The Pulitzer Prize-winning food critic has not only earned the respect and admiration of journalists, but has also become a culinary authority in the eyes of foodies and restaurant-goers alike.  Gold has become a source of epicurean wisdom, and is trusted by many to seek out the "best-of-the-best" in LA dining.

Himachi Tostada with herbs, fish sauce viniagrette, and crispy pork.  (CreativeCommons/Flickr)
Himachi Tostada with herbs, fish sauce viniagrette, and crispy pork. (CreativeCommons/Flickr)
So, what's on the list this year?  Gold highlights a few in his introduction—Providence, Spice Table, Mozza, Lazy Ox Canteen, Animal, and Cut.  He also explains what puts the "essence" in an essential Los Angeles restaurant, noting that the city itself has become "a street-food world." 

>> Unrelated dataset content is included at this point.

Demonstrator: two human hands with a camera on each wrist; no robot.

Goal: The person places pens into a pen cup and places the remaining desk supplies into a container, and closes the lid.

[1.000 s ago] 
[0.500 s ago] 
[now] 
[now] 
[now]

"LA's most exciting chefs are reimagining street food, from the ramen bowl to the cheeseburger," Gold says.

While many of the restaurants on Gold's list lend themselves to this street-food inspriation, some remain classic, fine-dining establishments serving complex and refined dishes.  Plus, not all of the places on Gold's list are new—some of the veterans include Jitlada and Chichén Itzá, as well as Mozza.  Needless to say these culinary gems have stayed on the list for a reason.

Gold spoke to students and faculty at the University of Southern California's Annenberg School for Communication & Journalism last Tuesday, where he described what distinguishes a great food critic:

"Extrapolation and evaluation are where the real skill and experience of a critic has come in."

Gold has certainly done both with his signature list of hand-picked and tastebud-approved—not 98; not 100—but 99 Essential LA Restaurants of 2011.